The Sharon plain (הַשָּׁרוֹן; سهل الشارون) is the central section of the Israeli coastal plain. The name Sharon is derived from the Akkadian word "A-Sharanu" which literally translates to a "thick forest," which the area was until its deforestation in the late 19th century. The plain lies between the Mediterranean Sea to the west and the Samarian Hills, 15 km to the east. It stretches from Nahal Taninim, a stream marking the southern end of Mount Carmel in the north, to the Yarkon River in the south, at the northern limit of Tel Aviv, over a total distance of about 90 km. The level of the Sharon plain is connected to the level of the Mediterranean Sea by the Sharon Escarpment.

Parts of the plain are included in the Central, Haifa and Tel Aviv Districts of Israel.

== History ==
=== Early ===
The Sharon valley is mentioned in an ancient Egyptian stele of Amenhotep II, and as the Sharon field containing both Jaffa and Dor on the Sarcophagus of Eshmunazar II.

The Plain of Sharon is mentioned in the Bible (1 Chronicles 5:16, 27:29; Book of Isaiah 33:9, 35:2, 65:10), including the famous reference to the enigmatic "Rose of Sharon" (Song of Songs 2:1).

Excavations were performed before road construction in the north part of Sharon plain. Near En Esur, an early Bronze Age planned metropolis, including a temple, stretching over 65 ha for 6,000 inhabitants, was discovered. Under the 5000-year-old city, an even older settlement from 7000 YBP has been found, according to a report from the antiquities office of Israel on 6 October 2019.

The area was historically a thick oak forest and was described as such by accounts written during the Battle of Arsuf, a battle between the forces of Richard the Lionheart and Saladin during the Third Crusade.

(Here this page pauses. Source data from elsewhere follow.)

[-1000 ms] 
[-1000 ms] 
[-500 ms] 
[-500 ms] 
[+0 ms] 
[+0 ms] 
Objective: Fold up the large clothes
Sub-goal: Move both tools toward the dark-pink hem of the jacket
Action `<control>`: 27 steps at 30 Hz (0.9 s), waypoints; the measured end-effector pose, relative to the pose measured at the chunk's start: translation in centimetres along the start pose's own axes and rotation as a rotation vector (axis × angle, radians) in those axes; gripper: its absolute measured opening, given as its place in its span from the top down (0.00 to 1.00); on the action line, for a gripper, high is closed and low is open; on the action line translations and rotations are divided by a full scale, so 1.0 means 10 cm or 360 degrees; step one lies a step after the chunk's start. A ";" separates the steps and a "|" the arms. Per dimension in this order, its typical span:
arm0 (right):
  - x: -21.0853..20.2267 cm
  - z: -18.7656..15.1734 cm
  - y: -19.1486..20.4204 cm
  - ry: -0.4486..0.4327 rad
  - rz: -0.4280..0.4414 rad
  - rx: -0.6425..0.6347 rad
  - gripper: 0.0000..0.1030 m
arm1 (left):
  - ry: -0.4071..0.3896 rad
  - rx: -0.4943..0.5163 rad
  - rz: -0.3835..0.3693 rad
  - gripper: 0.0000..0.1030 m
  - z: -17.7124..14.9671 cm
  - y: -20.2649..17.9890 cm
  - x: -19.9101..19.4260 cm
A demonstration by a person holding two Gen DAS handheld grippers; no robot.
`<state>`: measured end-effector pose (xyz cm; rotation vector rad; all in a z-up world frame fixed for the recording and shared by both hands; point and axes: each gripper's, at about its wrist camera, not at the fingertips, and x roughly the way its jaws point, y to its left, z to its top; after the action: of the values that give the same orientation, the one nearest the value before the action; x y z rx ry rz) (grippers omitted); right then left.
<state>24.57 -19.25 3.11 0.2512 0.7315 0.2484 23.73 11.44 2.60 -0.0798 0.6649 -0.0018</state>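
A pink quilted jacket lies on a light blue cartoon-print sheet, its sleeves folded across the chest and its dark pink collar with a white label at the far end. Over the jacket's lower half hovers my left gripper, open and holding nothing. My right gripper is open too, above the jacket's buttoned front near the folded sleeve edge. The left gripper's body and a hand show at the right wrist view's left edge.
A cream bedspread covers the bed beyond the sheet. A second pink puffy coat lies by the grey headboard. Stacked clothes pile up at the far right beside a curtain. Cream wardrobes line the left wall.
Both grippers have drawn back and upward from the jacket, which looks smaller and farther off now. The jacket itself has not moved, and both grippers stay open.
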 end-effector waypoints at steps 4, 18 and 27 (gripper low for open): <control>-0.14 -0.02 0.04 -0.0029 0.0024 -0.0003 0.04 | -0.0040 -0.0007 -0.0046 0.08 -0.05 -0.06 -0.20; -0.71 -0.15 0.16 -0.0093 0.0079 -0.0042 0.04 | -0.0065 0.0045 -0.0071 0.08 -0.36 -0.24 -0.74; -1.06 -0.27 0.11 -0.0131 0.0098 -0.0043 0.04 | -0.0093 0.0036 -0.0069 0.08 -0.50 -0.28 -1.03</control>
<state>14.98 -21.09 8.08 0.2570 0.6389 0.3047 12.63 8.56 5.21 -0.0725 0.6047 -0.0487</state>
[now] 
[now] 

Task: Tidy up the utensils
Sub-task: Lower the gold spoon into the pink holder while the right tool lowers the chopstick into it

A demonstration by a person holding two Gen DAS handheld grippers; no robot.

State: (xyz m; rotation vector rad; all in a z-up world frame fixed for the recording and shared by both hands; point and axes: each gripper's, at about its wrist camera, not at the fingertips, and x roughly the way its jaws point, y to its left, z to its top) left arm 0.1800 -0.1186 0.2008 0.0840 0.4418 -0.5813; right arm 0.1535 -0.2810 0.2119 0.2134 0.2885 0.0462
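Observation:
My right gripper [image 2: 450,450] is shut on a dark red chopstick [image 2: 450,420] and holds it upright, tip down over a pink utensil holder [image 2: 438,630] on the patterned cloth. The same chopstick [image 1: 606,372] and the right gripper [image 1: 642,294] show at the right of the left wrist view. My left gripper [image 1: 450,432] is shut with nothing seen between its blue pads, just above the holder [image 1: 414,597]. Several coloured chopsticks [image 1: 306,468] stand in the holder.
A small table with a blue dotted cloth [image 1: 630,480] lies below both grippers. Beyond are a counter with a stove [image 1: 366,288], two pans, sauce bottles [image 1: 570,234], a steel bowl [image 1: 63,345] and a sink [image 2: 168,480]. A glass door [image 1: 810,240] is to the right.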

The battle took place in the "Forest of Arsuf" in the Sharon Plain.

In the Mussaf prayer of Yom Kippur, in the discription of the sercive performed by the High Priest in the Second Temple, the Priest prays and says:"For those who lived in the region of Sharon,do not let their homes become their graves". This is because the region was known for severe floods that destroyed houses.

=== Modern ===
Before the 20th century, the region was covered by the Forest of Sharon, an open woodland dominated by Mount Tabor oak (Quercus ithaburensis), which extended from Kfar Yona in the north to Ra'ananna in the south. The area was called al-Ghāba in Arabic, "The forest, e.g. the great Oak forest of Sharon". The local Arab inhabitants traditionally used the area for pasture, firewood and intermittent cultivation. In 1851/2, van de Velde visited the plain of Sharon, and wrote: "The ground was particularly soft and swampy, owing to the waters that flow into it from the hills to the east during and aftter the rains. What a treasure all that water must be, considering the drought that generally parches this land! But still no general blessing follows. Only a few fellahins who, with their black tents of goats' hair, lie skulking in the hollows between the low hills, make any use of it."

The deforestation of the region began during the rule of the Egyptian Ibrahim Pasha in the 19th century, who had ordered that the oaks be razed so their wood could be used for heating and construction. Later, throughout World War I, the oaks were cut off to provide heating for the engines of Turkish trains of the Ottoman Empire that passed by.

81% of all Arab settlement in the Plain of Sharon were constructed on ancient sites, indicating significant continuity in the patterns of settlement from earlier periods.

Prior to 1948, the region was subordinate to Jaffa Subdistrict and Tulkarm Subdistrict. Historically, while some parts of the Sharon plain were very fertile, much of it was swampy and malarial, a condition exacerbated by massive Ottoman deforestation. Zionist immigrants arrived in the early 20th century and populated the region with many settlements.

By 1945, Jaffa Subdistrict had a population of 373,800, consisting of 71% Jewish residents and 29% Palestinian Muslim and Christian residents. Tulkarm Subdistrict had a population 86,120, consisting of 17% Jewish residents and 83% Palestinian Muslim and Christian residents. During the 1948 Arab–Israeli War, the Arab population of the region fled or were expelled almost entirely.

In 2008, it was the most densely populated region of Israel.

== Archaeology ==
The Sharon Plain has been the focus of extensive archaeological excavations, revealing a long sequence of human inhabitance from the Neolithic period to the Islamic era. The region's strategic location along ancient trade routes, combined with its fertile soils and access to fresh water, made it an important area of human development throughout history.

=== Prehistoric periods ===

==== Neolithic and Chalcolithic periods ====
The earliest findings of human settlement in the Sharon Plain dates to the Neolithic period. The most significant prehistoric site is 'En Esur, in the northern Sharon Plain at the entrance of the Wadi Ara pass. This large, multi-level proto-historic site contains a sequence of settlements from the Neolithic through Early Chalcolithic, Late Chalcolithic and Early Bronze Age periods. The site is in an area of surrounded by many springs and fertile ground, demonstrating early human adaptation to the region's environmental advantages.

Large scale archaeological excavations at 'En Esur and 'En Zippori in Lower Galilee have uncovered hundreds of sling stones dating to the Early Chalcolithic (5800-4500 BCE). The number of finds and standardisation in shape and size was interpreted by archaeologists as evidence of organised production, possibly centralised, and as a sign of warfare.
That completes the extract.